Re: Monitoring a Flink Job

Posted by Andra Lungu <lu...@gmail.com>.

Caution! I am getting philosophical. Stop me if I'm talking nonsense!

You are suggesting a list that will have one or two entries per vertex =
(approx) billions. Won't this over-saturate my memory? I am already filling
it with lots of junk resulted from the computation...

On Mon, Jun 29, 2015 at 1:58 PM, Fabian Hueske <fh...@gmail.com> wrote:

> Have you tried to use a custom accumulator that just appends to a list?
>
> 2015-06-29 12:59 GMT+02:00 Andra Lungu <lu...@gmail.com>:
>
> > Hey Fabian,
> >
> > I am aware of the way open, preSuperstep(), postSuperstep() etc can help
> me
> > within an interation, unfortunately I am writing my own method here. I
> > could try to briefly describe it:
> >
> > public static final class PropagateNeighborValues implements
> > NeighborsFunctionWithVertexValue(...) {
> >     @Override
> >     public void iterateNeighbors(Iterable..., Collector...) {
> >              while(iterator.hasNext) neighbors++;
> >              // and I would need something like
> >              appendToFile(myAwesomeFile, neighbors);
> >     }
> > }
> >
> > Open() and synchronised are definitely not doing the trick for me right
> > now.
> > Any other way !? :(
> >
> > On Mon, Jun 29, 2015 at 11:36 AM, Fabian Hueske <fh...@gmail.com>
> wrote:
> >
> > > You can measure the time of each iteration in the open() methods
> > operators
> > > within an iteration. open() will be called before each iteration.
> > > The times can be collected by either printing to std out (you need to
> > > collect the files then...) or by implementing a list accumulator.
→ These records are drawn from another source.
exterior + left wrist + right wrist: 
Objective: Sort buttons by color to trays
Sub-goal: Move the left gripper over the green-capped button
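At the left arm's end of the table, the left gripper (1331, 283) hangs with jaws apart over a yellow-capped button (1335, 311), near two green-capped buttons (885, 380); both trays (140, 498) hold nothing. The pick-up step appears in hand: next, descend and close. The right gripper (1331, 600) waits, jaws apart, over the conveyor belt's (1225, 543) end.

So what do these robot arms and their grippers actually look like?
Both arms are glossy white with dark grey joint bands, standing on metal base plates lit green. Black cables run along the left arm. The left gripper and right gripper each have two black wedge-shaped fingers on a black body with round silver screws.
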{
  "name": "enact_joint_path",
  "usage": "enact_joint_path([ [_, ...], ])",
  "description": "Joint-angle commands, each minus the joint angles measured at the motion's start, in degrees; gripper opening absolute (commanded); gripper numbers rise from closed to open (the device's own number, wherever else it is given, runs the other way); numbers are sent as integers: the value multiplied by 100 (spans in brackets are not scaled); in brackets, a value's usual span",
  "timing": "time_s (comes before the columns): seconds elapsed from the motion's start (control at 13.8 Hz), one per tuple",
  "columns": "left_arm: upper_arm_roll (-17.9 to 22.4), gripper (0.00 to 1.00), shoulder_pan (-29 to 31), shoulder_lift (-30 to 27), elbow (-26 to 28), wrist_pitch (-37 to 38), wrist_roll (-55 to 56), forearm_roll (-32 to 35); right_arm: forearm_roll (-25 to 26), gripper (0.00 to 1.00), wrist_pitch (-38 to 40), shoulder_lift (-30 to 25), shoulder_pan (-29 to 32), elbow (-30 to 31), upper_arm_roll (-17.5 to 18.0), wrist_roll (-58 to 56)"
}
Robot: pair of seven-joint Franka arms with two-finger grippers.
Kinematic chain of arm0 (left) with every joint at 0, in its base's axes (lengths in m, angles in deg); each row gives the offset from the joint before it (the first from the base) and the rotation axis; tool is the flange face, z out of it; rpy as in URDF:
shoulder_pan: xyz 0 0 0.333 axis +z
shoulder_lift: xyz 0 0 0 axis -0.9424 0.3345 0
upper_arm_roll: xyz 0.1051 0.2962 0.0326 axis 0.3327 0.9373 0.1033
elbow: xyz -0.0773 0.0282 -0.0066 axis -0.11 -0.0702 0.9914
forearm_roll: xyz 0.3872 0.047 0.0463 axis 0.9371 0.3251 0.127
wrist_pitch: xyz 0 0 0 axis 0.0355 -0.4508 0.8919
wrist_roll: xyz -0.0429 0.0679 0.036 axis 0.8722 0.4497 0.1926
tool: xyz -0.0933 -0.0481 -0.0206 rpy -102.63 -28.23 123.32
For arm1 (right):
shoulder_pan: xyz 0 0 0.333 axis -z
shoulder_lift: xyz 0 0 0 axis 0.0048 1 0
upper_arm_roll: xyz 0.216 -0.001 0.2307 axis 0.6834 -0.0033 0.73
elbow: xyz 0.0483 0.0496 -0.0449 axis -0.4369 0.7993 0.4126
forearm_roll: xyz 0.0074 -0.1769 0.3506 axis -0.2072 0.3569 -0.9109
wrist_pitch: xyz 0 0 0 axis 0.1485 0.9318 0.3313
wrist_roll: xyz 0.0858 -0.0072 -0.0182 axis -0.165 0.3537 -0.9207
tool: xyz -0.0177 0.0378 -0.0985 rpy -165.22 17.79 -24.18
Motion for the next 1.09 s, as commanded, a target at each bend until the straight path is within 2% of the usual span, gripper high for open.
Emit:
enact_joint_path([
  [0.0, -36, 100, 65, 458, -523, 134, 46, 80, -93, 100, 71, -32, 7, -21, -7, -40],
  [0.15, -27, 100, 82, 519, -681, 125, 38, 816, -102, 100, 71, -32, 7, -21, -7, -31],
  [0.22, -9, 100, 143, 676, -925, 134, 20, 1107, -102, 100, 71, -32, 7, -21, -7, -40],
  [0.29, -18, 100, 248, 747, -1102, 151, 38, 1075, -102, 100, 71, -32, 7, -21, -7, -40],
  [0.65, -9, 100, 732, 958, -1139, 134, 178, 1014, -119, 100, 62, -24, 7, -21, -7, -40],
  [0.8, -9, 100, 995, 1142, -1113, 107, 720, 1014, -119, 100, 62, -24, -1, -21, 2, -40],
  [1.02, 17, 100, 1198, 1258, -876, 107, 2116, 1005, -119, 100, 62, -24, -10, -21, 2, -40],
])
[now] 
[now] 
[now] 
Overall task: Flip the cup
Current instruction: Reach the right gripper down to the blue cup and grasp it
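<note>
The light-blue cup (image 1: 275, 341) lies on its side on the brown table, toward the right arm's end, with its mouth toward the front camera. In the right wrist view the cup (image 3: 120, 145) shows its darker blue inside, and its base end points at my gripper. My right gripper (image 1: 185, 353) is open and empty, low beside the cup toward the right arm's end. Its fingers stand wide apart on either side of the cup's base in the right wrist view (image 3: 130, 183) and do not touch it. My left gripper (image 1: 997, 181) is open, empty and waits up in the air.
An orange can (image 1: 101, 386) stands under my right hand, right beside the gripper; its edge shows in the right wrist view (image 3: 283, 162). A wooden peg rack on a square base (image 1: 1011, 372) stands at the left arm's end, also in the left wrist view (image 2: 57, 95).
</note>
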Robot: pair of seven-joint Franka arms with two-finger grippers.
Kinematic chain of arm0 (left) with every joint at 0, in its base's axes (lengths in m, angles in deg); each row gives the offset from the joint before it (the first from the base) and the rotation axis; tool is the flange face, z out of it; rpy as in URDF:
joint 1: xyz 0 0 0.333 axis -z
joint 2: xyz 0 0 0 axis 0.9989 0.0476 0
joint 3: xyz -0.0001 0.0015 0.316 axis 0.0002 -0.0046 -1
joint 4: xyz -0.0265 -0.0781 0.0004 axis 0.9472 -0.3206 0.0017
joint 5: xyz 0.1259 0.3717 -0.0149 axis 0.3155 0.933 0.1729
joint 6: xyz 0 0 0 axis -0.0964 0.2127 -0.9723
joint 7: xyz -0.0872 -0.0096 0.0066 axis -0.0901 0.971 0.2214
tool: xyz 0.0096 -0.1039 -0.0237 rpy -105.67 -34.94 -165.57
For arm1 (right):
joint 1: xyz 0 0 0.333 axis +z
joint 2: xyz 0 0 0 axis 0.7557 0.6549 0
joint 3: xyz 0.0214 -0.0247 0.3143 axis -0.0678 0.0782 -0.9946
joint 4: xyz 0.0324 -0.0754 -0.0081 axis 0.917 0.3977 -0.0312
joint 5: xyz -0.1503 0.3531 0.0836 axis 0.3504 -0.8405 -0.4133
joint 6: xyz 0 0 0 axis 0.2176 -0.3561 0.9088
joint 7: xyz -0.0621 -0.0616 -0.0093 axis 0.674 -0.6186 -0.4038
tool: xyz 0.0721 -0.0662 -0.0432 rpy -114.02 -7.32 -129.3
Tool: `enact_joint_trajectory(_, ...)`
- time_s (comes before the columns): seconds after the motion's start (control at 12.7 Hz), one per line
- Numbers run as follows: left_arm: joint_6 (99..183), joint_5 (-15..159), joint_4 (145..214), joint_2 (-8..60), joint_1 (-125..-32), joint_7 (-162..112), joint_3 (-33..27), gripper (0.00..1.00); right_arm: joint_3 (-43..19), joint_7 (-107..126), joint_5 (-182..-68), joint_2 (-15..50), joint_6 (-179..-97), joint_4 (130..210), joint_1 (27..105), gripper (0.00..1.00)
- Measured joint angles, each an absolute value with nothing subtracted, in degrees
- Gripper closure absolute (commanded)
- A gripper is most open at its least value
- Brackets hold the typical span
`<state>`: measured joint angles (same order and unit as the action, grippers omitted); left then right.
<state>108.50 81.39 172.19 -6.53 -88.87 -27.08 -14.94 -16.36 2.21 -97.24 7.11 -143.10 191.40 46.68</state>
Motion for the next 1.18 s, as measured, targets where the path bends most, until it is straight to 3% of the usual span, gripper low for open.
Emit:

Each
> > time
> > > should include the iteration# und parallel task id.
> > > After the execution, the acculuator will be available in the execution
> > > result.
> > >
> > > Accumulators can of course also be used to collect number of messages,
> > etc.
> > >
> > > Best, Fabian
> > >
> > > 2015-06-29 9:55 GMT+02:00 Flavio Pompermaier <po...@okkam.it>:
> > >
> > > > Why don't you use Flink dataset output functions (like writeAsText,
> > > > writeAsCsv, etc..)?
> > > > Or if they are not sufficient you can implement/override your own
> > > > InputFormat.
> > > >
> > > > From what is my experience static variables are evil in distributed
> > > > environments..
> > > > Moreover, one of the main strengths of Flink are its input/output
> APIs
> > > so I
> > > > would avoid to write to a file in that way.
> > > >
> > > > Of course, dataset.append() will be a very convenient API to add
> > (IMHO).
> > > >
> > > > Best,
> > > > Flavio
> > > >
> > > >
> > > > On Sat, Jun 27, 2015 at 4:19 PM, Andra Lungu <lu...@gmail.com>
> > > > wrote:
> > > >
> > > > > Hey guys,
> > > > >
> > > > > Me again :) So now that my wonderful job finishes, I would like to
> > > > monitor
> > > > > it a bit (i.e. build some charts on the number of messages per
> > vertex,
> > > > > compute the total amount of time elapsed per computation per
> vertex,
> > > > etc).
> > > > >
> > > > > The main computational-intensive operation is a coGroup. There,
> > within
> > > > the
> > > > > iteration I count the number of "messages" sent and then I do
> simple:
> > > > >
> > > > > Files.append(messages, messagesTempFile, Charsets.UTF_8);
> > > > >
> > > > > The problem is that with this approach, I get a deadlock (yes!! Now
> > > that
> > > > I
> > > > > know the code itself works I am positive that the deadlock comes
> from
> > > the
> > > > > append -this regarding my previous mail-). It is normal if you come
> > to
> > > > > think of it 200 something threads are trying to write to the same
> > > file...
> > > > >
> > > > > A possible workaround is this one:
> > > > >
> > > > > public class Singleton {
> > > > >     private static final Singleton inst= new Singleton();
> > > > >
> > > > >     private Singleton() {
> > > > >         super();
> > > > >     }
> > > > >
> > > > >     public synchronized void writeToFile(String str) {
> > > > >         // Do whatever
> > > > >     }
> > > > >
> > > > >     public Singleton getInstance() {
> > > > >         return inst;
> > > > >     }
> > > > > }
> > > > >
> > > > > Singleton.getInstance().writeToFile("Hello!!");
> > > > >
> > > > > However, I am not sure how well Flink plays with synchronised....
> > > > >
> > > > > Is there a smarter way to do it?
> > > > >
> > > > > Thanks!
> > > > >
> > > > > Andra
> > > > >
> > > >
> > >
> >
>

Re: Monitoring a Flink Job

Posted by Fabian Hueske <fh...@gmail.com>.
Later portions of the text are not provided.